EXERCISE DESCRIPTION
Below are lines of data, and only some are wanted. Please repeat exactly those from the line that has "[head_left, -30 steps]" through the line that has "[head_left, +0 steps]".
START RECORDS PROVIDED
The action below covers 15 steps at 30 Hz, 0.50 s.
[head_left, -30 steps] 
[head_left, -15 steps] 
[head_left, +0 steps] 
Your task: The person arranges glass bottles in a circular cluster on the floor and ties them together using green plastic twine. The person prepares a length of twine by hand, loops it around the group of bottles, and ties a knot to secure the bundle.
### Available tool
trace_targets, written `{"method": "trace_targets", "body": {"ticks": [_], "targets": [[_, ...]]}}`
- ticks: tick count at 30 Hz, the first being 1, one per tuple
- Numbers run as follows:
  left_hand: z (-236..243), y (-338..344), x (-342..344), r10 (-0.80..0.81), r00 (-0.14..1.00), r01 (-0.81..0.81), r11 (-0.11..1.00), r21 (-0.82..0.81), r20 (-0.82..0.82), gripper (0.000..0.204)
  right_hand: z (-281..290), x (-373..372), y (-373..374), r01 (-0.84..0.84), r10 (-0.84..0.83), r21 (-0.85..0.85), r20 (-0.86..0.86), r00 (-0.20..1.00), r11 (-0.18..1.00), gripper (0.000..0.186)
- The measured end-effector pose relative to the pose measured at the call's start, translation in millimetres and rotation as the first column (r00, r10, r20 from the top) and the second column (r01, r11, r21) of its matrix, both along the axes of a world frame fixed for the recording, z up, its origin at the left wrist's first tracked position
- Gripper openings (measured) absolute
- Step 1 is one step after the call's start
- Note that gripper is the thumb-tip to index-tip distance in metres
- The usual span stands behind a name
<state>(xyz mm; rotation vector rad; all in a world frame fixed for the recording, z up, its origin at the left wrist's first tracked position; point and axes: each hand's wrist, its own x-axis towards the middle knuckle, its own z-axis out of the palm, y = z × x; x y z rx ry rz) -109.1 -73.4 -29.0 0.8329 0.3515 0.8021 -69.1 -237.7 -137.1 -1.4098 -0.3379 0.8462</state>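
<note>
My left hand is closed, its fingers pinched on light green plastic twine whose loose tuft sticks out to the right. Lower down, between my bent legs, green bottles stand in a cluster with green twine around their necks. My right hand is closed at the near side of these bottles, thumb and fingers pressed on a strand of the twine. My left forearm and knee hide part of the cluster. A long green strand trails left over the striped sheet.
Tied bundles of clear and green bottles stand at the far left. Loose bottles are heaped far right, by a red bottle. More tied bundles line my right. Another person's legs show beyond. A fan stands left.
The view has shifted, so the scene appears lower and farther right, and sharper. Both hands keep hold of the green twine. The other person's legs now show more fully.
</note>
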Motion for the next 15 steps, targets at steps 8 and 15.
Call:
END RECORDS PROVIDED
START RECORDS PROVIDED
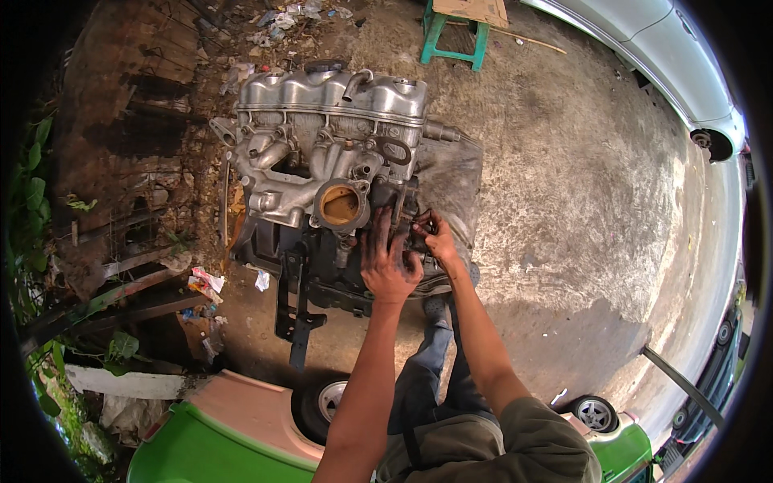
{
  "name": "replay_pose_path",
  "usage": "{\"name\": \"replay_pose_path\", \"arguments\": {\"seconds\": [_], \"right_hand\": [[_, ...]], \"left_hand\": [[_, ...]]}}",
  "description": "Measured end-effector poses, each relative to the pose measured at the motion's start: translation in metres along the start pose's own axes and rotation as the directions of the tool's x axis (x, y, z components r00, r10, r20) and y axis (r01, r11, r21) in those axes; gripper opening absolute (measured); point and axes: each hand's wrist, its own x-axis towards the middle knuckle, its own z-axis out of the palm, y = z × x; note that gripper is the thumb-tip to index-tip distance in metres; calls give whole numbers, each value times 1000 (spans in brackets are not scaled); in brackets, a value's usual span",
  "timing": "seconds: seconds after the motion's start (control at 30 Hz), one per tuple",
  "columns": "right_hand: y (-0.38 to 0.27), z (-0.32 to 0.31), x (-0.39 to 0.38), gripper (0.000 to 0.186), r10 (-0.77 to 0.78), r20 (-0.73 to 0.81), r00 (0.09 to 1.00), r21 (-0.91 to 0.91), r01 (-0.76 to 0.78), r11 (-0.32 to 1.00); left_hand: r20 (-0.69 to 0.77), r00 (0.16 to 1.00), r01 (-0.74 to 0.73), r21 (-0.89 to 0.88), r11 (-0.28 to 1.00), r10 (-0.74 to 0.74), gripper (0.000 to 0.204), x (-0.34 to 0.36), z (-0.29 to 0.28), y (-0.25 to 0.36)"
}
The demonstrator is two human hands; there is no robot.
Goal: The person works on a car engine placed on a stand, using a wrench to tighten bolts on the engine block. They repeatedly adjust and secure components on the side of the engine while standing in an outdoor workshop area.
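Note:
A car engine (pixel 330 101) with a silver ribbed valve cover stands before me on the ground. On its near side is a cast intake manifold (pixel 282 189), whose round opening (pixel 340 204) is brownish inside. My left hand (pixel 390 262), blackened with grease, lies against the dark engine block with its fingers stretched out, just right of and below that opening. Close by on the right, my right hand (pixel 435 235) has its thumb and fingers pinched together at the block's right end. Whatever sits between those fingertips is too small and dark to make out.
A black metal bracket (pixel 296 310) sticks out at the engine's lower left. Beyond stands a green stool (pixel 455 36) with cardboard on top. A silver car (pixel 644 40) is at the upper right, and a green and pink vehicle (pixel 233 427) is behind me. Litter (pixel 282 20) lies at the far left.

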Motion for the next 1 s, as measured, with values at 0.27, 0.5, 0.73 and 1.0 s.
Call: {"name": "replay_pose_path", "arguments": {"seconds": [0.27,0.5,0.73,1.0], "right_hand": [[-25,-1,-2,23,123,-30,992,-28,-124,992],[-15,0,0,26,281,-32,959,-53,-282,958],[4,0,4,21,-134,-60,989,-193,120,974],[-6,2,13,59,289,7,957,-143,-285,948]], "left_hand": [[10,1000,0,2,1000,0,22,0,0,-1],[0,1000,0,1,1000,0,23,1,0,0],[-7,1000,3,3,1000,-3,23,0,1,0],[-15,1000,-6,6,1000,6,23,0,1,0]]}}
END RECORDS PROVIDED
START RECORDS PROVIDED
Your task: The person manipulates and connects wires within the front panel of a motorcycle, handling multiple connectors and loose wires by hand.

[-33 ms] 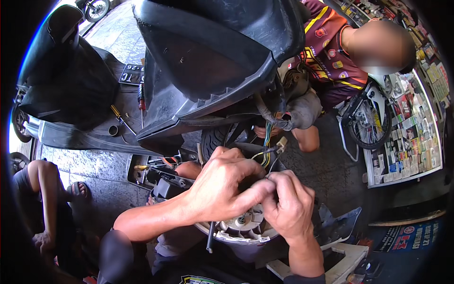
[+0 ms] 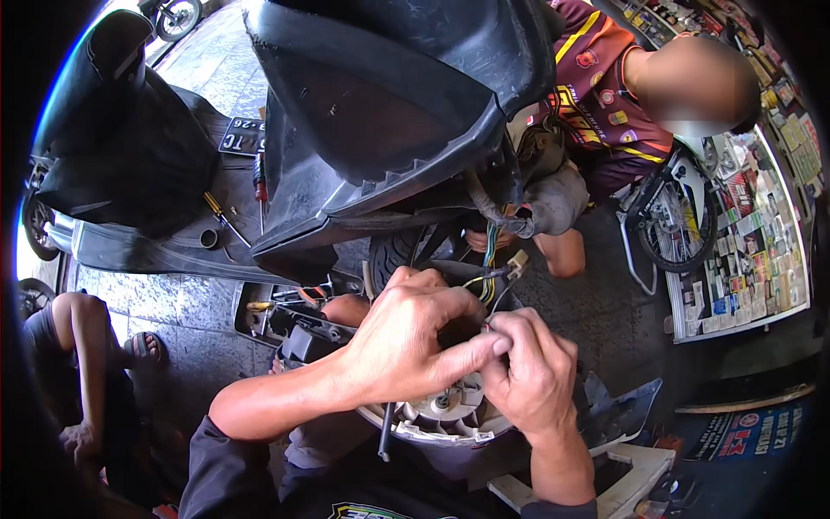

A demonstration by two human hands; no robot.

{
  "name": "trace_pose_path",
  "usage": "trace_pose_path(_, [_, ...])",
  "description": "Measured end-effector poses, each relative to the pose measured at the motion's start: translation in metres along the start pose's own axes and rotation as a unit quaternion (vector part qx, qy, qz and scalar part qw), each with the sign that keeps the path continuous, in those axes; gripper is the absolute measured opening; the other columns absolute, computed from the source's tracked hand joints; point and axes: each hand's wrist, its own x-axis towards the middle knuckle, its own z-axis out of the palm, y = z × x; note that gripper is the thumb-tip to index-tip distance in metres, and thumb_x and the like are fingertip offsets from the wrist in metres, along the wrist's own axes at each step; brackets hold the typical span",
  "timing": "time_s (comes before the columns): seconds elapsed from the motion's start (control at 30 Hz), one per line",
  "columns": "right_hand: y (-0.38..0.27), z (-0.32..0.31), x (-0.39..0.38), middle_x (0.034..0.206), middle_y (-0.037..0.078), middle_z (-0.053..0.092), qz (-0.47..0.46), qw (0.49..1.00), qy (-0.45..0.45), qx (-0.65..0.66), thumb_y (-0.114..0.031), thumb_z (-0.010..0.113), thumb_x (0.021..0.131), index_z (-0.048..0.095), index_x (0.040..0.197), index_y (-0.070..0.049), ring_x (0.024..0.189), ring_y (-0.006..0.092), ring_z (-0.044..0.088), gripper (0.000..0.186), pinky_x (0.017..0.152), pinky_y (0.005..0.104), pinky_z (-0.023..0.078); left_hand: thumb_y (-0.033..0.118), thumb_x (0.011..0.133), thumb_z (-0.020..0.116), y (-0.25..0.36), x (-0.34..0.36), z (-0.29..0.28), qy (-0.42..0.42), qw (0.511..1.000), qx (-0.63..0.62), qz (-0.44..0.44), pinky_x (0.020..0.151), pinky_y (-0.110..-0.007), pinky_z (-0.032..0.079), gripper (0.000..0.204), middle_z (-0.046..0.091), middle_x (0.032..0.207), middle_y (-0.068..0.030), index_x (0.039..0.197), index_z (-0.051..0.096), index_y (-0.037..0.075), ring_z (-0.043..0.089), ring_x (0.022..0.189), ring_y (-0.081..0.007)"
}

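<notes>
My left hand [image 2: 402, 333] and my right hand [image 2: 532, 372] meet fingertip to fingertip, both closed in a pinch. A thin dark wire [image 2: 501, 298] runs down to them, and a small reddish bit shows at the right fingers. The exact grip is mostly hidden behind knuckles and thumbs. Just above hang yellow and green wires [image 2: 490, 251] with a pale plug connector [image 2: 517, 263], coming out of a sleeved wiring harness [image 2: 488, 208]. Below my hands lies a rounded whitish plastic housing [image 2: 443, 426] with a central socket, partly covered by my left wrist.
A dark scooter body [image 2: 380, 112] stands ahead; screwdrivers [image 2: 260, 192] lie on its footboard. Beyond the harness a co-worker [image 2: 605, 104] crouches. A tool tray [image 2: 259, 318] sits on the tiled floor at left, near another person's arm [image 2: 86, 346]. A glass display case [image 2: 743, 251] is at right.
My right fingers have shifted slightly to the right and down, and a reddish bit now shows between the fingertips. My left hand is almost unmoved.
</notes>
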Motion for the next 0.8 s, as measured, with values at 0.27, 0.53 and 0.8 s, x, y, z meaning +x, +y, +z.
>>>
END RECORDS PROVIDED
EXERCISE ANSWER
[head_left, -30 steps] 
[head_left, -15 steps] 
[head_left, +0 steps] 

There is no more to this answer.